1.3 Raporlama ve  Denetim Safhasında Kullanılacak Gürültü Göstergeleri:

Lgündüz:TS 9315 (ISO 1996-1 ) de tanımlandığı gibi A ağırlıklı ses seviyesinin enerji ortalaması olup, gündüz zaman diliminin tamamı veya gündüz zaman dilimi içinde belli bir sürece göre belirlenmiştir.

 Lakşam: TS 9315 (ISO 1996-1 ) de tanımlandığı gibi A ağırlıklı ses seviyesinin enerji ortalaması olup, akşam zaman diliminin tamamı veya akşam zaman dilimi içinde belli bir sürece göre belirlenmiştir.

Lgece: TS 9315 (ISO 1996-1 ) de tanımlandığı gibi A ağırlıklı ses seviyesinin enerji ortalaması olup, gece zaman dilimi içinde belli bir sürece göre belirlenmiştir.

Leq TS 9315 (ISO 1996-1 ) : Belli bir süre içinde seviyeleri değişim gösteren gürültünün enerji açısından eşdeğeri olan sabit seviyesi

Göstergelerdeki zaman dilimleri;

Gündüz: 07.00’den 19.00’a kadar olmak üzere 12 saat,

Akşam: 19.00’dan 23.00 ‘e kadar olmak üzere 4 saat,

Gece: 23.00’den 07.00’ye kadar olmak üzere 8 saattir.

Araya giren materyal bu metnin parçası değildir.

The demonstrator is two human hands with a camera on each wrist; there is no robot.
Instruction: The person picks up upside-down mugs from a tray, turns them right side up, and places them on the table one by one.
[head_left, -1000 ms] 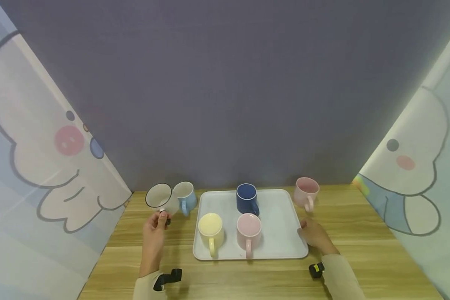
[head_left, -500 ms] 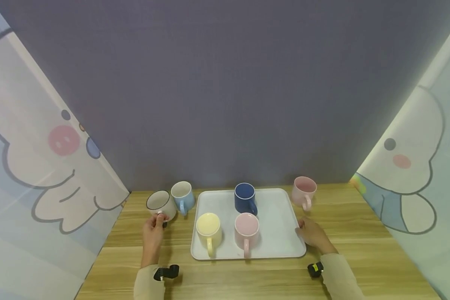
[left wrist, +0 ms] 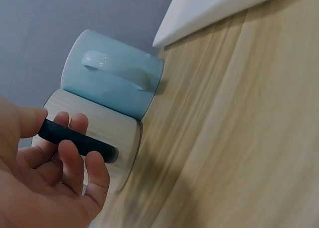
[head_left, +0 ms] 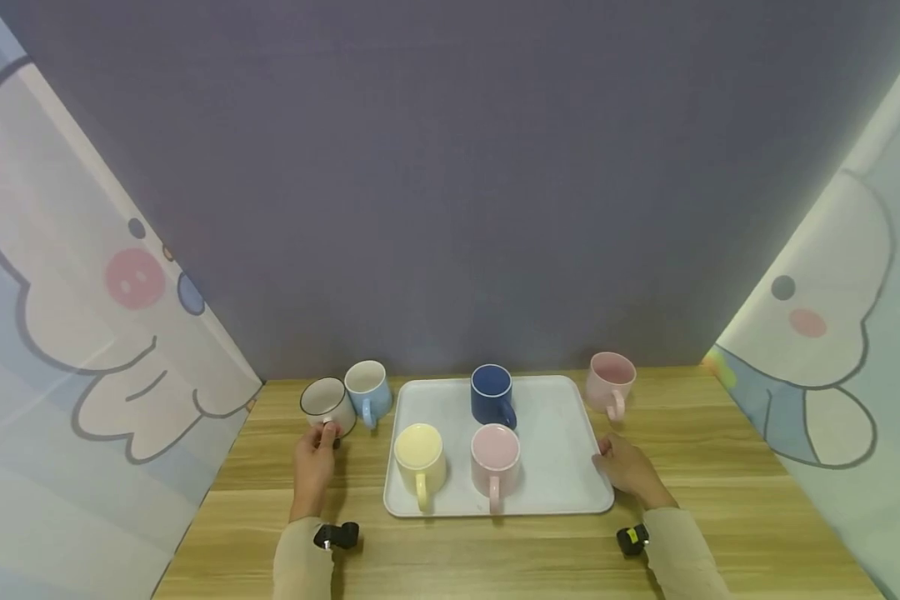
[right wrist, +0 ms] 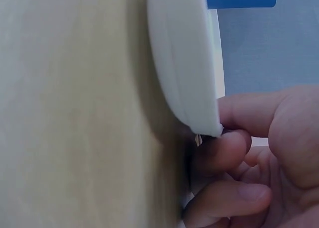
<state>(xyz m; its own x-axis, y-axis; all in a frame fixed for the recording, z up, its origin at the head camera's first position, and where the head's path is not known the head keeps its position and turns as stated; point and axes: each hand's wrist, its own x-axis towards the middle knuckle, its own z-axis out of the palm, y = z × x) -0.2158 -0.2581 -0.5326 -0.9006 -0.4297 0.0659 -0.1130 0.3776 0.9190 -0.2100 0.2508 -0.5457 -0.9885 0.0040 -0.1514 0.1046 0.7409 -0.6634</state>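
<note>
My left hand (head_left: 315,461) grips the dark handle of a white mug (head_left: 328,402) with a black rim. In the left wrist view, fingers and thumb curl round that handle (left wrist: 77,141). The white mug stands upright on the table, right against a light blue mug (left wrist: 109,73). At the other side, my right hand (head_left: 628,468) pinches the right edge of a white tray (head_left: 558,454), thumb above and fingers below the rim in the right wrist view. On the tray are a dark blue mug (head_left: 491,396), a yellow mug (head_left: 420,458) and a pink mug (head_left: 495,461).
Behind my right hand, a second pink mug (head_left: 610,382) stands to the right of the tray. A grey backdrop (head_left: 450,208) rises along the back of the wooden table (head_left: 480,558). Printed cloths with cartoon figures flank both sides.
My left hand has lowered the white mug from a raised, tilted pose to upright on the table, then shifted it slightly right against the light blue mug. The right hand keeps its grip.
</note>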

  1. ÇEVRE İZNİ VEYA ÇEVRE İZİN VE LİSANS BELGESİNE TABİ İŞLETME VE TESİSLER İÇİN DEĞERLENDİRME YÖNTEMLERİ

2.1 Çevre Kanununca Alınması Gereken İzin ve Lisanslar Hakkında Yönetmeliğin Ek-1 ve Ek-2’sinde  Yer Alan ve Çevre İzni veya Çevre İzin ve Lisans Belgesine Tabi  İşletme ve Tesislerin Gürültüsü İçin:

TS ISO 9613 – 2: Akustik – Sesin Dışarıda Yayılırken Azalması-Bölüm 2: Genel Hesaplama Yöntemi. Bu yöntem için kaynak bazında emisyon verisi (kaynağın özellikleri göz önünde bulundurularak) aşağıdaki yöntemlerden birine göre yapılacak ölçümler ile elde edilir:

  1. a) TS ISO 8297: Akustik – Çoklu Gürültü Kaynağına Sahip Sanayi Tesislerinde Çevredeki Ses Basınç Seviyelerinin Değerlendirilmesi İçin Ses Güç Seviyelerinin Tayini – “Mühendislik Methodu”.
  2. b) TS EN ISO 3744: Akustik –Gürültü Kaynaklarının Ses Gücü Seviyelerinin Ses Basıncı Kullanılarak Tayini- Bir Yansıtma Düzlemi Boyunca Esas Olarak Serbest Bir Alan İçinde Uygulanan Mühendislik Metodu
  3. c) TS EN ISO 3746: Akustik – Ses Basıncı Kullanılarak Gürültü Kaynaklarının Ses Güç Seviyelerinin Tayini-Bir Yansıtma Düzlemi Boyunca Çevreleyici Ölçme  Yüzeyi Kullanılarak Yapılan Gözlem Metodu.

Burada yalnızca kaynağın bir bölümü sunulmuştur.